The former International and Arab envoy to Syria, Lakhdar Brahimi, has described the Geneva I statement as "superficial and consensual", and said the failure to convert it into a Security Council resolution revealed the size of disagreements between the United States and Russia, which made any progress towards the "transitional phase" impossible.
Brahimi justified his acceptance of the "almost impossible, if not impossible" mission by saying that the United Nations can not resign from its responsibilities because failure is likely or unlikely. Brahimi was speaking to al-Hayat in a comprehensive interview to be published in a series from today onwards.
Brahimi said he told President Bashar Assad that "our countries need change, and our people feel that we have disappointed them and their hopes, that we did not give them what they expected from us. That is why they are waiting for a change".
He said he suggested to Assad to move from the position of a king to the position of a "king-maker". Brahimi said the Syrian president replied that no one has the right to deprive him of his right to nominate himself. Brahimi said he believes Assad never thought of stepping down or making any concessions, especially to the opposition abroad.
He said that he had tried more than once to meet the Vice President Farouq al-Sharaa, but his attempts were blocked by the official position.
Brahimi said that Sharaa might have been harmed as a result of the statements made by Turkish Foreign Minister Ahmet Davutoglu who called on Assad to delegate his powers to him.
Brahimi said that Russian Foreign Minister Sergei Lavrov refused to play any role in persuading Assad to step down or not to run for a new term. He quoted Lavrov as saying that: "Our influence on the man is less than what many believe, our influence on Bashar is less than the influence of the Americans on Benjamin Netanyahu."

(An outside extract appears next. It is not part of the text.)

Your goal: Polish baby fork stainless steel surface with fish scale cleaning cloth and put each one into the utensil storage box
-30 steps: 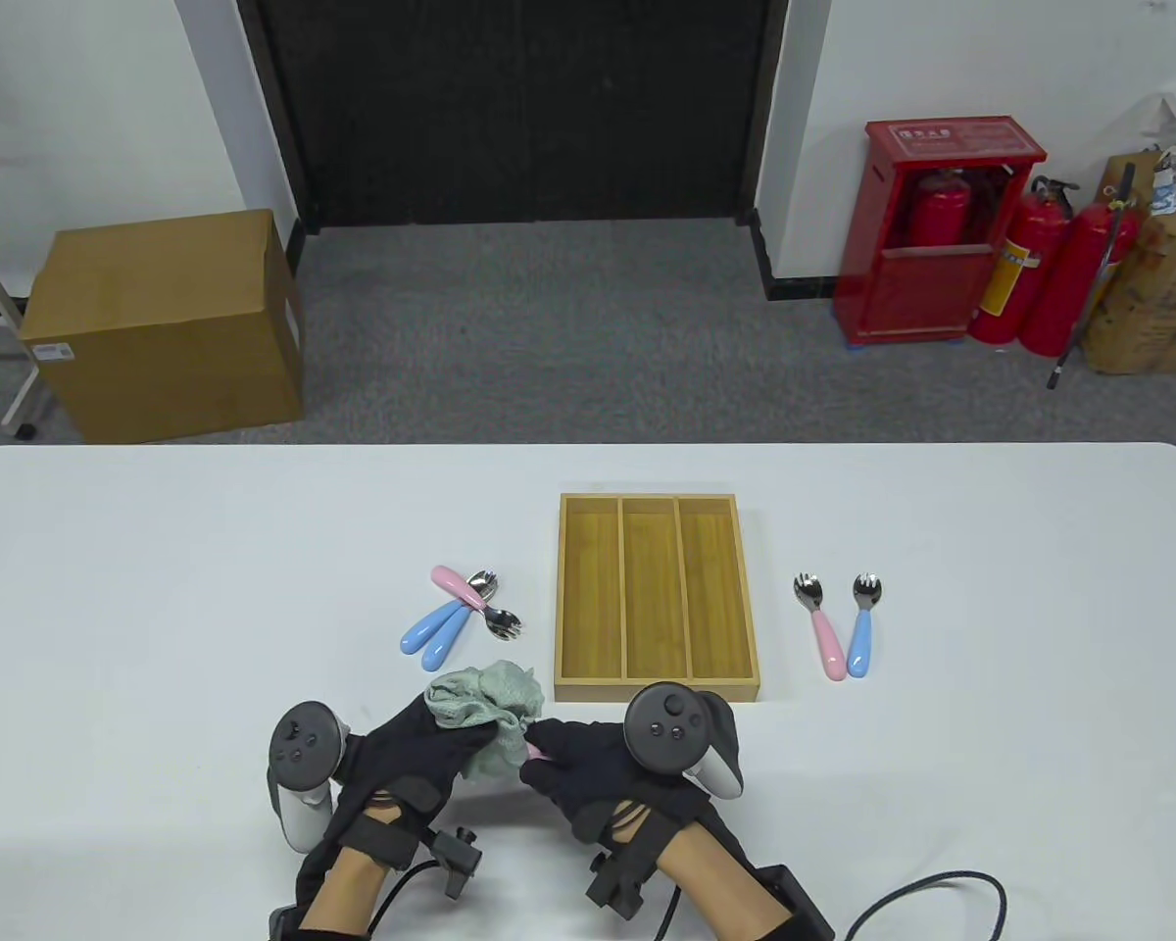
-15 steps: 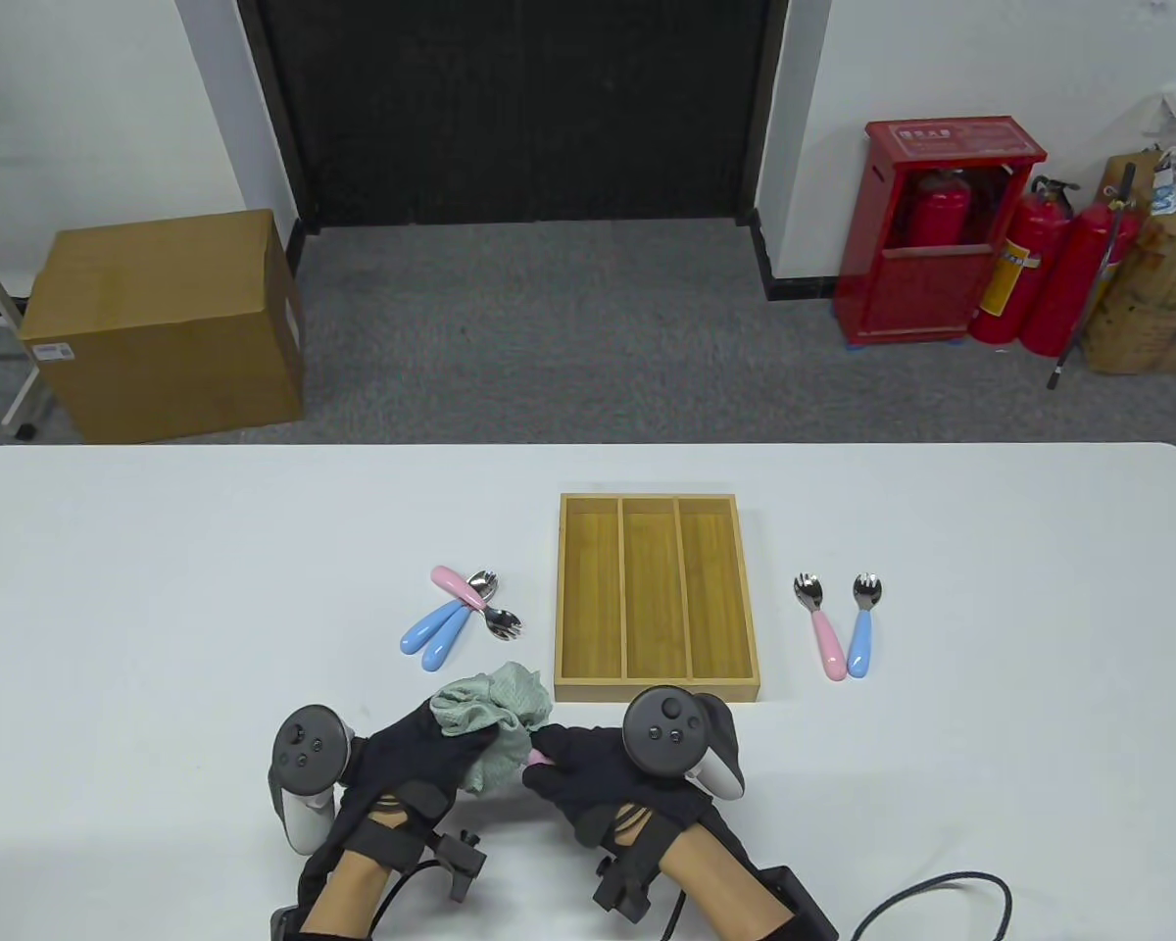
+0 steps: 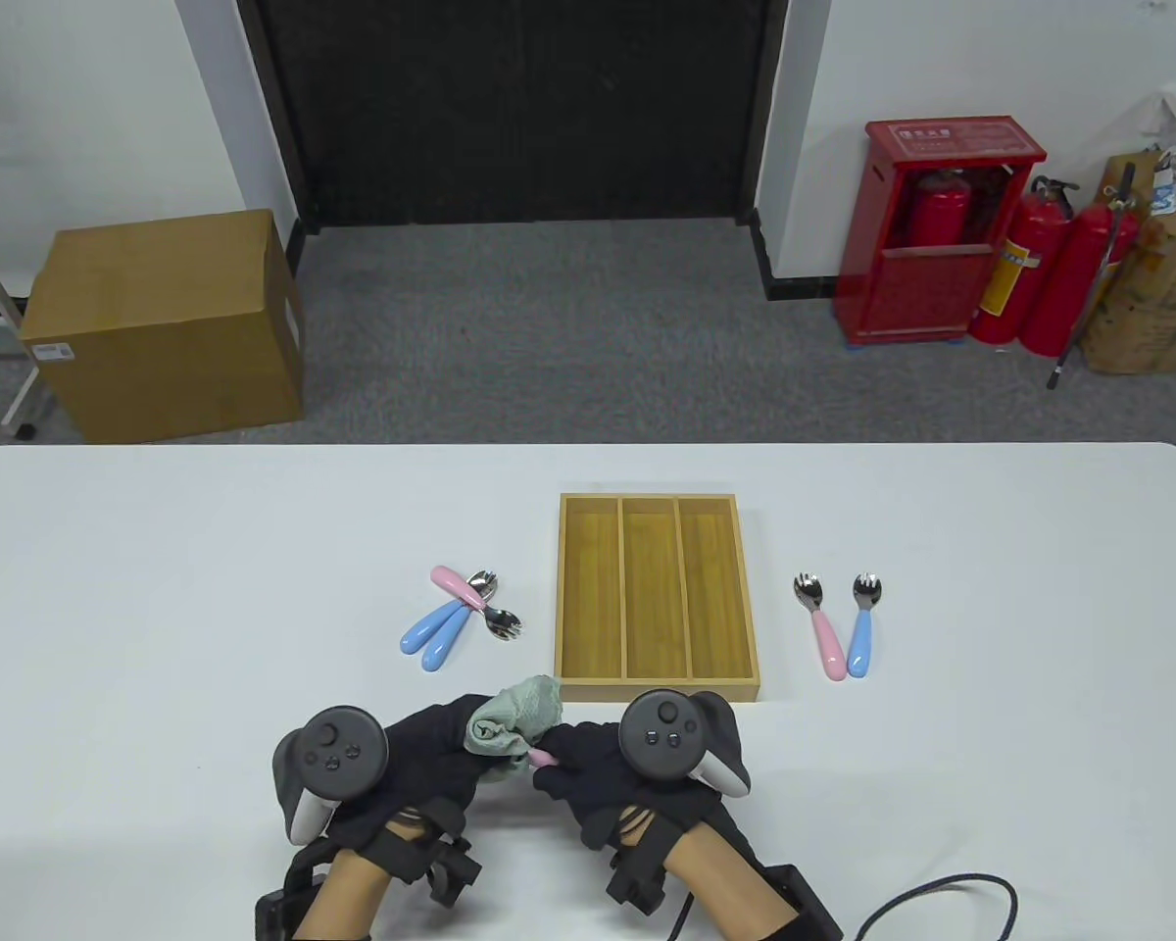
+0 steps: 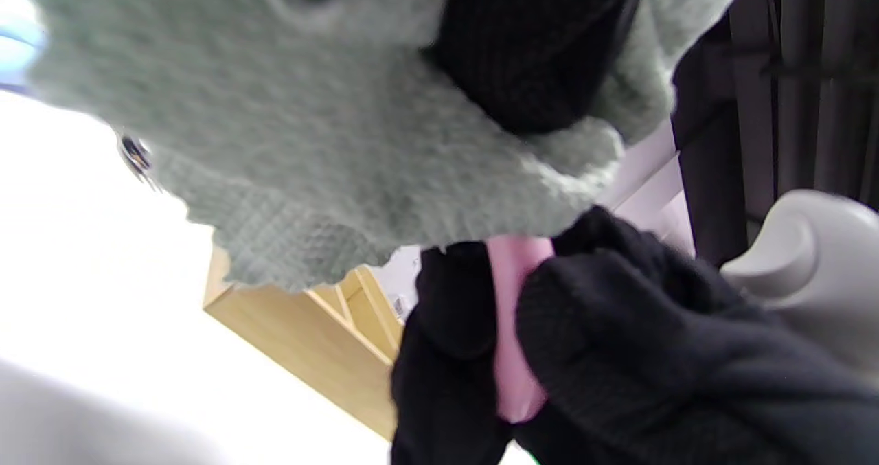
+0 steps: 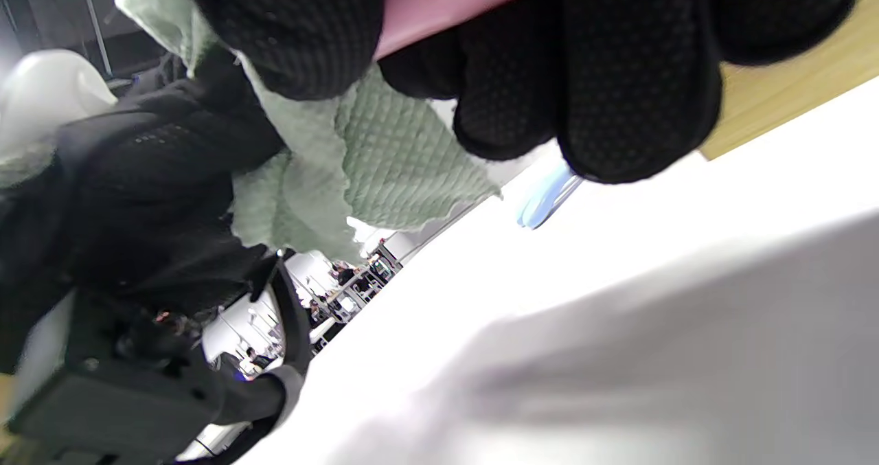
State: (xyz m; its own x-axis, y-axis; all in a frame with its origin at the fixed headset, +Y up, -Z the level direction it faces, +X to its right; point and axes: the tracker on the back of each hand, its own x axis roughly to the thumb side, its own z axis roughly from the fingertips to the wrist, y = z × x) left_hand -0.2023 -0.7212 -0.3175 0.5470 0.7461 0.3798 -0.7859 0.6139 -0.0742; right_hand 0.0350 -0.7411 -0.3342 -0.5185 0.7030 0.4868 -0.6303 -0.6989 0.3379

He said that the opposition, which felt victory in 2012, considered the talk about a political solution an attempt to help the defeated party, and the same thing happened with the regime when it began to improve its positions in 2013. Brahimi said the regime dealt with the crisis as a foreign plot and a battle against terrorists, while the opposition thought that any actual solution starts with the departure of Assad.
Brahimi said he was surprised by the military intervention of Hezbollah in Syria, because the legitimacy of Hezbollah weapons comes originally from its resistance against Israel. Brahimi considered the participation of foreign militias a confirmation for the sectarian nature of the conflict.
Brahimi said that Syria's return to its situation before the outbreak of the revolution is improbable, saying: "It is impossible to go back after all this disruption, destruction, killings, arrests and torture. The problem cannot be solved by saying let bygones be bygones and let us go back to the past. There must be a change, a real one".
Brahimi denied that he thought at any moment in arranging a "Syrian Taif", similar to what happened in Lebanon in the 1980s.